SOURCE DATA:
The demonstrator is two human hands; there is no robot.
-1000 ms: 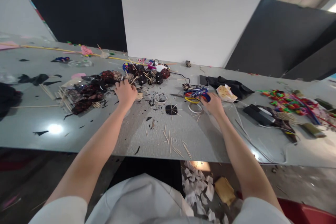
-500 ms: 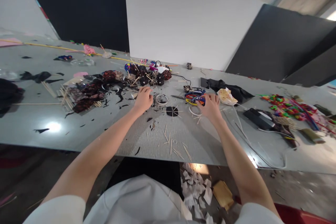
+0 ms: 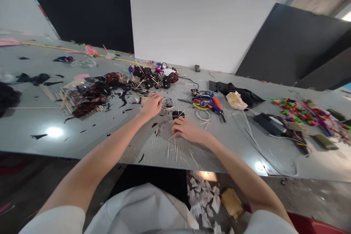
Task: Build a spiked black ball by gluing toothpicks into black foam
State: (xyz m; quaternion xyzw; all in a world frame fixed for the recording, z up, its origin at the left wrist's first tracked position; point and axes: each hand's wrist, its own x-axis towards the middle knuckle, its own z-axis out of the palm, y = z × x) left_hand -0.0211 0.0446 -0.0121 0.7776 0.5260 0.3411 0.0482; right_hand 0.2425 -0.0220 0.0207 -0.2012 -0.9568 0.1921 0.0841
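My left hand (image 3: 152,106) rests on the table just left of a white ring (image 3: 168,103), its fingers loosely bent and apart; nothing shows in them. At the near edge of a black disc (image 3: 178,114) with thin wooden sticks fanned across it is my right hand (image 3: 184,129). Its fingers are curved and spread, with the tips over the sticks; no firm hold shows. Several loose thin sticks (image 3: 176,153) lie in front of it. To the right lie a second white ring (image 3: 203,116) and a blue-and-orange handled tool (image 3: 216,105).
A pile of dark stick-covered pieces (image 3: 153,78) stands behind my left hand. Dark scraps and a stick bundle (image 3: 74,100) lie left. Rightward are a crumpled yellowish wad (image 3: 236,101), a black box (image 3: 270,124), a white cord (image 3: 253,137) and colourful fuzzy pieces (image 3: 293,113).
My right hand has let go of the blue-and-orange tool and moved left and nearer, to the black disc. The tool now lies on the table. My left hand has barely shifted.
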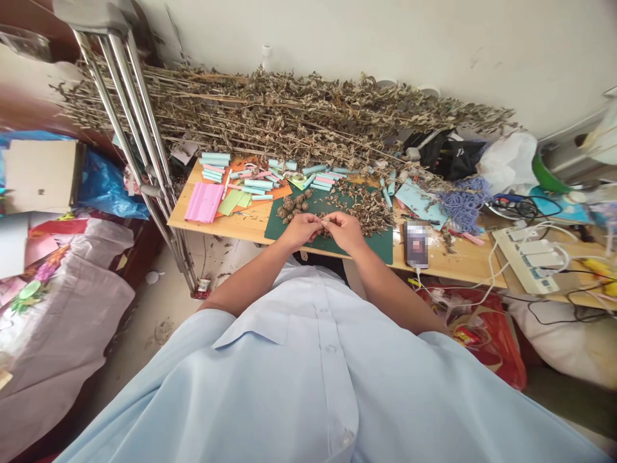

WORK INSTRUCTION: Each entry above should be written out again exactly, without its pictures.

OUTPUT FOR THIS EXERCISE:
The demonstrator is two human hands; there is no robot.
-1000 ms: 
-500 ms: 
+0 ms: 
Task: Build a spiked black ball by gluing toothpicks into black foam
State: (xyz m; quaternion xyzw; all in a world frame fixed for the recording, z up, its origin at the left wrist's first tracked position; point and axes: each hand's wrist, its own x-axis towards the middle knuckle, its own z-axis out of the palm, y = z × x) left_hand -0.0211 0.0446 -0.0121 0.7776 0.5260 0.3411 0.0482; right_hand 0.2425 -0.0220 0.0207 -0.2012 -0.9568 0.1921 0.0841
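My left hand (image 3: 152,106) rests on the table just left of a white ring (image 3: 168,103), its fingers loosely bent and apart; nothing shows in them. At the near edge of a black disc (image 3: 178,114) with thin wooden sticks fanned across it is my right hand (image 3: 184,129). Its fingers are curved and spread, with the tips over the sticks; no firm hold shows. Several loose thin sticks (image 3: 176,153) lie in front of it. To the right lie a second white ring (image 3: 203,116) and a blue-and-orange handled tool (image 3: 216,105).
A pile of dark stick-covered pieces (image 3: 153,78) stands behind my left hand. Dark scraps and a stick bundle (image 3: 74,100) lie left. Rightward are a crumpled yellowish wad (image 3: 236,101), a black box (image 3: 270,124), a white cord (image 3: 253,137) and colourful fuzzy pieces (image 3: 293,113).
My right hand has let go of the blue-and-orange tool and moved left and nearer, to the black disc. The tool now lies on the table. My left hand has barely shifted.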

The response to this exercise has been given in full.